I also liked John Rain, despite the fact he's a paid killer. There's something sad about him, maybe his awareness that there's no place in the world for people like him, after all he's seen and done. Maybe it's his heritage, being half Japanese, half American, not fitting into either too comfortably. Or it could be a multitude of things combined that make him easy to empathize with. His tentative friendship with Harry, possibly. Maybe it's the romantic in me that bleeds for him, thinking he cannot have a relationship with a woman. He really doesn't come across as a horrible person, though he's done really horrific things in his life.

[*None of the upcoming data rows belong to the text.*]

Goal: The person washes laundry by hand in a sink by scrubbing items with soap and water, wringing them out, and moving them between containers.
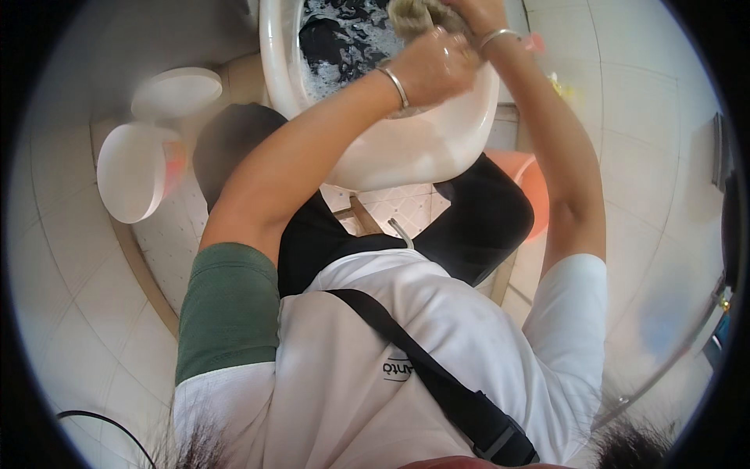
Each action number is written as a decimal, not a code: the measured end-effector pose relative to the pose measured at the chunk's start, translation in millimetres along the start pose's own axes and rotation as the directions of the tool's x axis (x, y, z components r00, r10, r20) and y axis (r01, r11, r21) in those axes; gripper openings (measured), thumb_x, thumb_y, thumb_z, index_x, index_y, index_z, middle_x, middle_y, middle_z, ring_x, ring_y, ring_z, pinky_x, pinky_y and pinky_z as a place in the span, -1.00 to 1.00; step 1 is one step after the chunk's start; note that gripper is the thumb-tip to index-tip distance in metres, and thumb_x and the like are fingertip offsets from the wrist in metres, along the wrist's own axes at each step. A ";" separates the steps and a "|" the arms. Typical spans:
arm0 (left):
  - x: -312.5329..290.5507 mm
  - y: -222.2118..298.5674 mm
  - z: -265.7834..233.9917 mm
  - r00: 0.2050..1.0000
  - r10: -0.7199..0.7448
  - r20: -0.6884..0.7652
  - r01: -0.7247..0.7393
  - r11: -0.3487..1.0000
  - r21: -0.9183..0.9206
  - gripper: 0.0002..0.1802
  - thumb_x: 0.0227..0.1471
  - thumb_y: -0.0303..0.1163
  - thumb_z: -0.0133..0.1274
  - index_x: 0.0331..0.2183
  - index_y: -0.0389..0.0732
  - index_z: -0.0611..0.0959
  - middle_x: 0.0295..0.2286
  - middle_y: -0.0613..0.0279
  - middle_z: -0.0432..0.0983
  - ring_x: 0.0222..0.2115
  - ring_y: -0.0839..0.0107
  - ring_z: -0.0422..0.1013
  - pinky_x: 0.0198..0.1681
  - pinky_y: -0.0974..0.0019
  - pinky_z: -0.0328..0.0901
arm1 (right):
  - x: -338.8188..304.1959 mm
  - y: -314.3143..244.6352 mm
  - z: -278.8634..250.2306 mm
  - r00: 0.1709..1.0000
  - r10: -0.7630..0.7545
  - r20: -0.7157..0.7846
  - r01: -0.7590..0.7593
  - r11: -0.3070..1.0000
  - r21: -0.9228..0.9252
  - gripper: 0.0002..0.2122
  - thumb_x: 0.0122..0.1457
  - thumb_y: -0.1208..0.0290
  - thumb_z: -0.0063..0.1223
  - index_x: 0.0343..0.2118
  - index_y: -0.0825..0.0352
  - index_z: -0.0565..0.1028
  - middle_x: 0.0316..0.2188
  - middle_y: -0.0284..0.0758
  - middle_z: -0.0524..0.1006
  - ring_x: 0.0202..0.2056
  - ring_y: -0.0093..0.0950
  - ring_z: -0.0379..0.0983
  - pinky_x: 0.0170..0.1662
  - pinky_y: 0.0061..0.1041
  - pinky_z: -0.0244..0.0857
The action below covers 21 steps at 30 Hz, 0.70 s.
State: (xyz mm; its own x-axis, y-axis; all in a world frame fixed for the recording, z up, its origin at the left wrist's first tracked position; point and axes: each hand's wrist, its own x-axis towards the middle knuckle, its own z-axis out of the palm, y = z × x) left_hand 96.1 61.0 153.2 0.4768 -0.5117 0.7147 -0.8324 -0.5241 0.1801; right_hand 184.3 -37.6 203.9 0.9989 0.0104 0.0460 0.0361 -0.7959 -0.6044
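Note:
A wet grey-green cloth (414,14) is bunched up over the far right part of a large pinkish-white basin (422,148). My left hand (439,69) is closed in a fist against it, slightly blurred and wet. Beside it, at the top edge of the picture, my right hand (480,16) also grips the cloth, its fingers partly cut off. Dark fabric (324,43) lies in sudsy water inside the basin. Each wrist wears a silver-coloured bangle.
My knees straddle the basin's near end. To the left are a white container (125,176) and a white oval object (181,90). An orange bucket (533,187) stands behind my right knee. Tiled walls (641,156) rise close by on both sides.

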 end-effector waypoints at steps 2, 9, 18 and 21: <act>2.4 -20.0 -1.2 0.976 -0.211 0.050 0.212 0.977 -0.012 -0.81 -0.25 -0.28 0.11 -0.49 -0.13 0.54 -0.43 0.40 0.40 -0.29 0.38 0.30 -0.26 0.29 0.22 | 20.1 34.3 -19.6 0.897 -0.392 0.204 0.441 0.756 -0.484 -0.84 -0.17 0.45 0.03 -0.44 0.18 0.50 -0.46 -0.11 0.47 -0.39 -0.24 0.43 -0.32 -0.37 0.27; -12.2 -77.0 34.5 0.568 -0.801 0.188 0.510 0.163 -0.845 -0.59 -0.08 -0.34 0.01 -0.17 -0.31 0.36 -0.37 0.19 0.39 -0.39 0.49 0.32 -0.35 0.47 0.24 | 52.1 121.8 -68.6 0.917 0.371 -0.149 0.048 0.269 0.962 -0.78 -0.15 0.47 0.02 -0.37 0.40 0.41 -0.38 -0.24 0.43 -0.34 -0.33 0.37 -0.26 -0.36 0.30; -31.7 -84.6 27.7 0.206 -0.759 0.617 0.804 -0.227 -0.549 -0.65 -0.01 -0.25 -0.07 -0.21 -0.26 0.42 -0.29 0.18 0.45 -0.29 0.45 0.37 -0.25 0.46 0.26 | -45.7 217.6 -232.6 0.527 0.604 -0.598 0.197 0.598 0.777 -0.69 -0.14 0.46 0.03 -0.28 0.43 0.38 -0.31 -0.23 0.40 -0.29 -0.34 0.34 -0.22 -0.29 0.24; -25.2 -74.9 21.6 0.202 -0.739 0.642 0.851 -0.193 -0.489 -0.66 0.00 -0.25 -0.09 -0.21 -0.26 0.42 -0.29 0.18 0.44 -0.29 0.45 0.37 -0.25 0.46 0.25 | -124.9 226.5 -285.5 0.390 0.697 -0.602 0.169 0.588 0.791 -0.63 -0.34 0.45 0.20 -0.36 0.44 0.43 -0.36 -0.25 0.47 -0.32 -0.43 0.38 -0.26 -0.54 0.28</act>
State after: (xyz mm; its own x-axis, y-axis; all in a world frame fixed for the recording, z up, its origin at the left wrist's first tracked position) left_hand 152.5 98.4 107.2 0.8930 -0.1528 -0.4233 0.4281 -0.0016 0.9037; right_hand 59.1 -392.1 288.4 0.3969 -0.9147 0.0755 0.2138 0.0122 -0.9768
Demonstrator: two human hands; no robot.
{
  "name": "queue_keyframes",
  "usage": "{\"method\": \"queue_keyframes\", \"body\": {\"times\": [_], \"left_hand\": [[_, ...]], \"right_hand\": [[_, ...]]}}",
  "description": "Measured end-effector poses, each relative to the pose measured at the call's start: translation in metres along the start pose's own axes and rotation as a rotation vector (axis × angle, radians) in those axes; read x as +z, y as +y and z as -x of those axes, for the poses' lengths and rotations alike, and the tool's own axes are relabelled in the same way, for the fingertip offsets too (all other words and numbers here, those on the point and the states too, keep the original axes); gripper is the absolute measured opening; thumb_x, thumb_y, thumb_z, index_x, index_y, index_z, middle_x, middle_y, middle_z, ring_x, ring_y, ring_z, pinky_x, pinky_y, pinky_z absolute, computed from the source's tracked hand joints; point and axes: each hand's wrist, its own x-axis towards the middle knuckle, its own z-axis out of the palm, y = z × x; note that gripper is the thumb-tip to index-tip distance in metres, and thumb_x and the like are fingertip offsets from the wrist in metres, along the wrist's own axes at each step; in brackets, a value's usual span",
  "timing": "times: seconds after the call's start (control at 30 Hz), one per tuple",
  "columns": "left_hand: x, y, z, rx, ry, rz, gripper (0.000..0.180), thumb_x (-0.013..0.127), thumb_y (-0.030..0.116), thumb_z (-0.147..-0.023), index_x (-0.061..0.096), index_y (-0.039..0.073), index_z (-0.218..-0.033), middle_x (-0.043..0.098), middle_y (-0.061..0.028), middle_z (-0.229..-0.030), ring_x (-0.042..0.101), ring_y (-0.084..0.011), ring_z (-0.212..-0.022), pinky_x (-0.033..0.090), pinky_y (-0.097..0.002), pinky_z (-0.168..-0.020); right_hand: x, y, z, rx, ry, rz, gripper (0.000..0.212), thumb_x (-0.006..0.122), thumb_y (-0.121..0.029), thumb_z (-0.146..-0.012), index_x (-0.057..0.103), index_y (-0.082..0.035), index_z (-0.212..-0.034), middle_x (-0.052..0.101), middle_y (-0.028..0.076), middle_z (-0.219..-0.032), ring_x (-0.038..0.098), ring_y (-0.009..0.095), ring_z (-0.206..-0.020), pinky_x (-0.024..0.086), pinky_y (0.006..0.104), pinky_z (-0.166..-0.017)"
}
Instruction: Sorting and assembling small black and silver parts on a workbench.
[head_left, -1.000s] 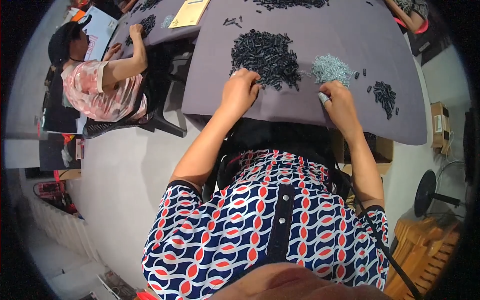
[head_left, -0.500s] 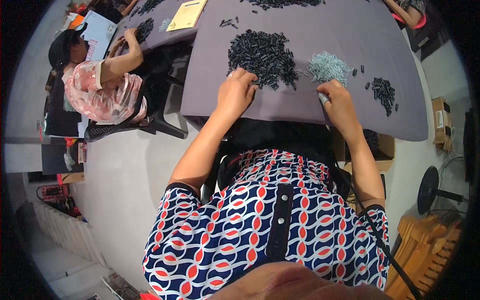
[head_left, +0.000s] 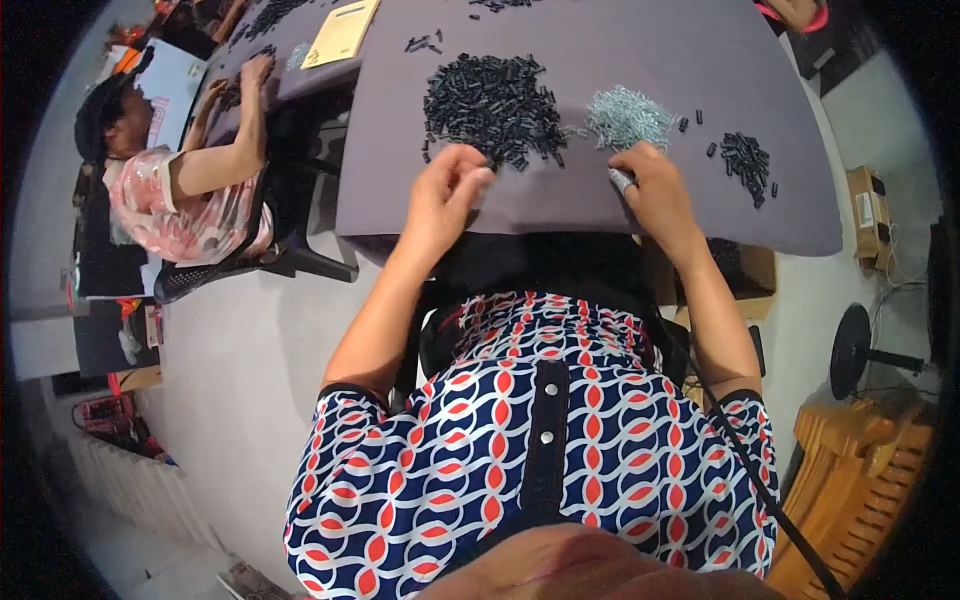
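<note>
A large heap of short black cylindrical pieces [head_left: 490, 105] lies on the table in front of me. My left hand [head_left: 445, 200] is at its near left edge, fingers curled and thumb against the fingertips; whatever they pinch is too small to make out. To the right of the heap sits a smaller pile of small silvery metal pieces [head_left: 630, 115]. At that pile's near edge, my right hand [head_left: 655, 195] is closed in a pinch, with a grey wrap around one digit. Its fingertips are hidden, so their contents do not show.
A small group of black pieces [head_left: 745, 165] lies at the right, with a few strays around. The grey-covered table [head_left: 540, 215] ends just before my body. A yellow booklet [head_left: 340, 32] lies at the far left. Another person [head_left: 185, 195] works seated at the left.
My left hand has drawn back slightly from the black heap, toward me. My right hand stays by the silvery pile. The whole view has shifted a little.
</note>
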Motion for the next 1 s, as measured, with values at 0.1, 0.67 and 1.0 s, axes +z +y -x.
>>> {"method": "queue_keyframes", "body": {"times": [0.1, 0.67, 1.0], "left_hand": [[0.013, 0.002, 0.005, -0.178, -0.130, 0.409, 0.015, 0.062, 0.008, -0.095, 0.065, 0.002, -0.108, 0.071, -0.0052, -0.090, 0.064, -0.0091, -0.074, 0.051, -0.0229, -0.068], [0.039, -0.015, 0.030, -0.109, -0.205, 0.336, 0.010, 0.066, 0.003, -0.091, 0.066, 0.002, -0.102, 0.068, 0.0011, -0.089, 0.061, -0.0057, -0.078, 0.049, -0.0206, -0.070], [0.018, -0.002, 0.060, -0.093, -0.549, 0.188, 0.016, 0.066, -0.003, -0.087, 0.066, -0.003, -0.103, 0.067, -0.0043, -0.098, 0.063, -0.0107, -0.090, 0.050, -0.0249, -0.082]], "right_hand": [[0.001, -0.005, -0.003, 0.030, -0.054, 0.188, 0.020, 0.058, 0.007, -0.076, 0.063, 0.001, -0.094, 0.062, 0.015, -0.093, 0.063, 0.035, -0.089, 0.050, 0.0381, -0.079], [0.032, -0.066, -0.008, -0.014, -0.331, -0.411, 0.011, 0.063, 0.004, -0.080, 0.063, 0.003, -0.091, 0.061, 0.005, -0.083, 0.060, 0.011, -0.073, 0.048, 0.0261, -0.065], [0.047, -0.046, -0.001, 0.412, -0.953, -0.993, 0.023, 0.075, -0.003, -0.079, 0.059, -0.004, -0.095, 0.064, 0.002, -0.080, 0.061, 0.009, -0.068, 0.050, 0.0228, -0.052]]}}
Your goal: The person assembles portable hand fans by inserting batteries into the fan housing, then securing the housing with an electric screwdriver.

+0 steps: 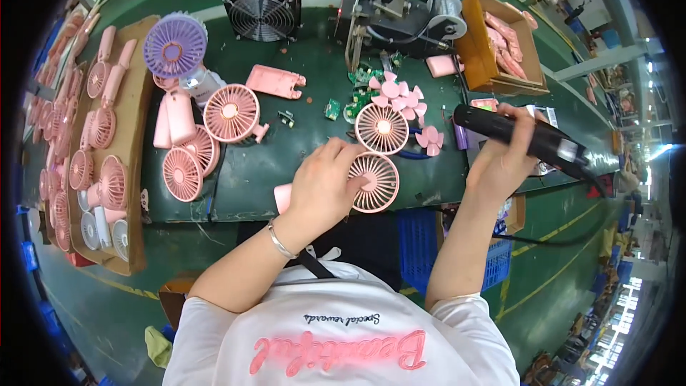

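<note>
My left hand [323,179] is closed on a pink handheld fan [379,199] at the table's near edge. Its thumb lies on the round grille, and the pink handle [283,199] shows past the wrist. Just beyond that grille is another pink fan head [382,130], touching it or nearly so. Raised over the right side of the table, my right hand [502,161] grips a black electric screwdriver [487,124], whose cable trails off to the right. Loose pink fan blades [400,96] and green circuit boards [357,104] lie beyond the fans.
Pink fans [232,113] and a purple fan [175,46] stand to the left, beside a cardboard tray [136,171] of fans. At the back are a black cooling fan [264,18], a machine with a wire spool [444,16] and a box of pink parts [493,78].
</note>
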Motion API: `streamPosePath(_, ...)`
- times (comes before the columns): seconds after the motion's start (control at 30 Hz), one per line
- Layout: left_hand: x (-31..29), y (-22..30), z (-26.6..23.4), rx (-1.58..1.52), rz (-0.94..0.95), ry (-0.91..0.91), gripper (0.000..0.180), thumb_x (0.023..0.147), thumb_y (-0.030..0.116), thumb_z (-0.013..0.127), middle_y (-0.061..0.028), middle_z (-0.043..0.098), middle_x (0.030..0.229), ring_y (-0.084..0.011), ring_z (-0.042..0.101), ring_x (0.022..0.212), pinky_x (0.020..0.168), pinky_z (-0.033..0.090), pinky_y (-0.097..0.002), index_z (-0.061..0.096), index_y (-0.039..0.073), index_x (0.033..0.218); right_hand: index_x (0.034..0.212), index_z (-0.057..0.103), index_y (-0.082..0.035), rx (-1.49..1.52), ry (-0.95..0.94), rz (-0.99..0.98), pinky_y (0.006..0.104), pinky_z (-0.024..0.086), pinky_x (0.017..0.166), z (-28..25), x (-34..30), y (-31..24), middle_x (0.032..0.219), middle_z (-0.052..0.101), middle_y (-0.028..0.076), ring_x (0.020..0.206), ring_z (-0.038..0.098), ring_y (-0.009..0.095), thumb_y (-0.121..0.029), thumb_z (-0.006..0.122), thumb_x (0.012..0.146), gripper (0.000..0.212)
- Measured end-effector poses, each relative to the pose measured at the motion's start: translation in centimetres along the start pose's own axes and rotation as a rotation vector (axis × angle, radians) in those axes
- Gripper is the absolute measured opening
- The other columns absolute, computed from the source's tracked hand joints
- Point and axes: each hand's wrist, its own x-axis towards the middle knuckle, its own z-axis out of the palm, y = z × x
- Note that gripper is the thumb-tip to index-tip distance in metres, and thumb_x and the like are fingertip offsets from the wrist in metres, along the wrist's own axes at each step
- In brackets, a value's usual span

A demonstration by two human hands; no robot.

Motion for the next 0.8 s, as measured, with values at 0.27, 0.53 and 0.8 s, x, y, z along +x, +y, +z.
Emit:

I was impressed that Midori was not the stereotypical heroine you might sometimes find in a book written by a man. Yes she was beautiful, but she was also intelligent and talented and not just a token piece of fluff here. She was not a crazed sex bunny or an airhead, which was a huge relief. I could feel her passion for jazz and for playing the piano. The writing of the scenes where she was playing were so amazing I felt that I was there in the club listening to her play.
There were also very interesting details about Japanese government that when I googled them were actually true, which I found fascinating. I loved the combination of actual events with this fictional character. It truly added flavor to the story.
This is book #1 in the Rain series, and so far I think there have been 7 books released in all. So far, I plan on reading each and every one of them.